WHAT IS BEING ASKED | Restate the lines word for word, from the one containing "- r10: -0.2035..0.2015" through the last line of the entries below, without any other lines.

DATA RECORDS |
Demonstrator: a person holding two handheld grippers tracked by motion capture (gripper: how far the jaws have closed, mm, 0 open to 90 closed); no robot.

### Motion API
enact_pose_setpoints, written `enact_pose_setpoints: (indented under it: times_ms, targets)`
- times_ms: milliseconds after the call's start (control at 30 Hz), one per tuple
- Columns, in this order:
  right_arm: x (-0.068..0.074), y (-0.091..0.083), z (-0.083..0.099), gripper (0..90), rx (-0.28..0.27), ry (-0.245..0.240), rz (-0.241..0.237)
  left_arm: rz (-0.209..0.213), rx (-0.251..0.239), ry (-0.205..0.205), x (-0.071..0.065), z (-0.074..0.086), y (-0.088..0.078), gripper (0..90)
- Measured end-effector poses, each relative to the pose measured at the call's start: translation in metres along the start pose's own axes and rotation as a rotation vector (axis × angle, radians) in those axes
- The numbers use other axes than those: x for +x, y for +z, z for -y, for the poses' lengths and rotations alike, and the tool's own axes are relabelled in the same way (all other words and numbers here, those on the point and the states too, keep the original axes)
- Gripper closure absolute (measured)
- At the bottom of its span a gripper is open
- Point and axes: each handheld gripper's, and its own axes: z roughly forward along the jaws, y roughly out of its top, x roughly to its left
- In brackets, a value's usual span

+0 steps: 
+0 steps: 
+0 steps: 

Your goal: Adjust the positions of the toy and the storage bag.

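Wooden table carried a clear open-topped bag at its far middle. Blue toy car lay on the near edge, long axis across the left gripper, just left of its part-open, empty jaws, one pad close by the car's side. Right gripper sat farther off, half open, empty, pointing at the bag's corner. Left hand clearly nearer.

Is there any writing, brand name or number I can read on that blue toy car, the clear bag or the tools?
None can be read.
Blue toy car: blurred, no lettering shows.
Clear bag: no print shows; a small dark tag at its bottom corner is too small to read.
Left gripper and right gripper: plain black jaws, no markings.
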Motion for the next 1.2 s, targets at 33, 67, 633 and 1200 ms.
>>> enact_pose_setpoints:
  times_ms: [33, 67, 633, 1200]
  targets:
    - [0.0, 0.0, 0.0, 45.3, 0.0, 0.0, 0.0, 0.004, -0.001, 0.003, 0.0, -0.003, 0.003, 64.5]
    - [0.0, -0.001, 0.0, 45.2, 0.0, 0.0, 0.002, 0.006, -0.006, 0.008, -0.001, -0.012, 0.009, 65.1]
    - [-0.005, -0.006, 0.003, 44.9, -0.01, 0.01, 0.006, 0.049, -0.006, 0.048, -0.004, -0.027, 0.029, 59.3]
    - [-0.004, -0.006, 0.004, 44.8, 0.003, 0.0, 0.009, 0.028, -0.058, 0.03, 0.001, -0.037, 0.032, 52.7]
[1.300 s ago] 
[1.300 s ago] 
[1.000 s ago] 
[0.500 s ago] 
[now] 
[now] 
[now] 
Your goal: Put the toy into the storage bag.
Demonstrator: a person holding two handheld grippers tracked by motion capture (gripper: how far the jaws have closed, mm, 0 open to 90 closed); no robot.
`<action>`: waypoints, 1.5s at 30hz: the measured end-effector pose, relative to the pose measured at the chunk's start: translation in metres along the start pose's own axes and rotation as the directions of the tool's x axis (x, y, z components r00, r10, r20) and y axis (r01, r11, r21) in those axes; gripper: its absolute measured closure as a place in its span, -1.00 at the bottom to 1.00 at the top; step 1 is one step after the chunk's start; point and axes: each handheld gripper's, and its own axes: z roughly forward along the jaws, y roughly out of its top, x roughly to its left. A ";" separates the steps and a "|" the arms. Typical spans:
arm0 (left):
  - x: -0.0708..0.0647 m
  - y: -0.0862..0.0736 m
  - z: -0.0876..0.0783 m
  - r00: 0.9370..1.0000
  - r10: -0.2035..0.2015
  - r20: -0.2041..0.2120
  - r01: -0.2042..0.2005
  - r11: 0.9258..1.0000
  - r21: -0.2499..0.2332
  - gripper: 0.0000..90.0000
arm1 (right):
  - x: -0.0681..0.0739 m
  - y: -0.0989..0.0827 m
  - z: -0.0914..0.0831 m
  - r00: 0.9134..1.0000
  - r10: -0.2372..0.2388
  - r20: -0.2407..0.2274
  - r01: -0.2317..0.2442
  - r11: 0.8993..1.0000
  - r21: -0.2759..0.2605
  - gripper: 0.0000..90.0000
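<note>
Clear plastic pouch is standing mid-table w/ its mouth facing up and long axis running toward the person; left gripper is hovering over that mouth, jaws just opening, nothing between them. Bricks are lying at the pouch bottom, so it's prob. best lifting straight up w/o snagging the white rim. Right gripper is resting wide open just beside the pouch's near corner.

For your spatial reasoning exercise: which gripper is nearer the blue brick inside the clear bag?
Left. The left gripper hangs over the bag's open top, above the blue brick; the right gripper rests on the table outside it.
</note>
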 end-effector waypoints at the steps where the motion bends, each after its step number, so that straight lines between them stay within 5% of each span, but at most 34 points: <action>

WRITTEN RESPONSE |
  - r10: -0.2035..0.2015
  - r20: -0.2041..0.2120
  - r01: -0.2042..0.2005
  - r11: 0.9258..1.0000
  - r21: -0.2499..0.2332
  - gripper: 0.0000..90.0000
arm1 (right):
  - x: -0.0681..0.0739 m
  - y: -0.0989..0.0827 m
  - z: -0.0914..0.0831 m
  - r00: 0.9134..1.0000
  - r10: -0.2372..0.2388
  - r20: -0.2407..0.2274
  - r01: -0.2317..0.2442
  - r11: 0.8993..1.0000
  - r21: -0.2759..0.2605
  - gripper: 0.0000..90.0000
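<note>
Clear plastic pouch is standing mid-table w/ its mouth facing up and long axis running toward the person; left gripper is hovering over that mouth, jaws just opening, nothing between them. Bricks are lying at the pouch bottom, so it's prob. best lifting straight up w/o snagging the white rim. Right gripper is resting wide open just beside the pouch's near corner.

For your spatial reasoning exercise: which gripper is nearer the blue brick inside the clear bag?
Left. The left gripper hangs over the bag's open top, above the blue brick; the right gripper rests on the table outside it.
</note>
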 end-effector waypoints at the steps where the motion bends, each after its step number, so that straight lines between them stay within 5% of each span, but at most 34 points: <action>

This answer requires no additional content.